Original question at end.
Thanks to the informative answers from:
John P Speno - denial of service attack on 8.2.1 BIND. Upgrade.
Larry Clegg - Has had no problems so far with TRU5.0
Niels Kokholm - block message comes from system calls. Use alpha-trace
to see what happens before core dump
Sean O'Connell - Several denial of service attacks on 8.2.1. Upgrade.
Use lsof to find what fd's are being held open.
(Incidentally I find that the best way to get this info is
lsof -P | grep :53)
Mike Iglesias - Upgrade because of CERT CA-99-14 Multiple
vulnerabilities of BIND
Nikola Milutinovic - blocking comes from lower level like hardware
drivers or kernel subsystems. Perhaps try older
version of BIND
We have upgraded to 8.2.2 this morning and have noted the trace and lsof
suggestions if same problem appears with new version. Thankyou.
Original:
We run 8.2.1 as the main nameserver and are experiencing it crashing about
once every two days. It just dies; there are no indications of why in any
log. We have had the trace at level one which generates 70mb output per
day but nothing shows. We are still looking so any ideas are welcome.

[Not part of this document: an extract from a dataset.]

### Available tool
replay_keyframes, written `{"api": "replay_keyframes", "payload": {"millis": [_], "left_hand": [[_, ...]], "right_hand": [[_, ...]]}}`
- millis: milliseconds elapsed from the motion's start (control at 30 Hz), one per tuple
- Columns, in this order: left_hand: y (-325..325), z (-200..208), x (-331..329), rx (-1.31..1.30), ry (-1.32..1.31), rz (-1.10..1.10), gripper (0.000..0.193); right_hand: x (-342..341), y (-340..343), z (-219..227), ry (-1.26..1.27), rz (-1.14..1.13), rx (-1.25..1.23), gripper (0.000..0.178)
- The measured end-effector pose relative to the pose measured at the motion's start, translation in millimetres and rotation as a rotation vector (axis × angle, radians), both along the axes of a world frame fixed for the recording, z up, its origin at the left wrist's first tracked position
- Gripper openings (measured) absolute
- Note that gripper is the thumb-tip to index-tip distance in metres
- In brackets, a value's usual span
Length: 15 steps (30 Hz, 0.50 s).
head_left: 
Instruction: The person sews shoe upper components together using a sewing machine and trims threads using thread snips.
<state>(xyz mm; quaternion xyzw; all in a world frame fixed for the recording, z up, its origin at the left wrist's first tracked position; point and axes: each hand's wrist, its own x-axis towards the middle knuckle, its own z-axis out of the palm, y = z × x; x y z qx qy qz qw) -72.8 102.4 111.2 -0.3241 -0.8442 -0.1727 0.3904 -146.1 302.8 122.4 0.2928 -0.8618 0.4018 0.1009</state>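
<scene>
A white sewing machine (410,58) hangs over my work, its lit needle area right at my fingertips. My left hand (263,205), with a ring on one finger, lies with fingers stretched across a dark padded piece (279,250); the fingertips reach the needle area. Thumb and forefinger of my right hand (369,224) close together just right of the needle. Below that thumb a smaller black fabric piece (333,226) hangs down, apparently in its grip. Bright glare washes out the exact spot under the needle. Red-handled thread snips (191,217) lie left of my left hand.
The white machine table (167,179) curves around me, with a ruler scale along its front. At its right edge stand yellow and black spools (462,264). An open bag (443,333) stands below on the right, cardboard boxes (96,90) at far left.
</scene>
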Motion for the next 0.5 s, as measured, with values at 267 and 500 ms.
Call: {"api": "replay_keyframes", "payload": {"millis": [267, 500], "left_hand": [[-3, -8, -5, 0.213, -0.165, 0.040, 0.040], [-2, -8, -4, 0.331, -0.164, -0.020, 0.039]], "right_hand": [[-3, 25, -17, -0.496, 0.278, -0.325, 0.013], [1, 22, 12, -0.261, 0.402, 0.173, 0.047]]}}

However the main problem is that when this happens we cannot just restart
named either via /sbin/init.d/named or ndc as the program immediately
fails and core dumps with the message
"operation would block"
I have used "strings" on the core dump but there is nothing obvious to
indicate what is blocking what. How do I find out what process is holding
up the restart or what is needed to get BIND going again please? The only
solution appears to be a full reboot which has its own problems doing this
remotely at 3 o'clock in the morning!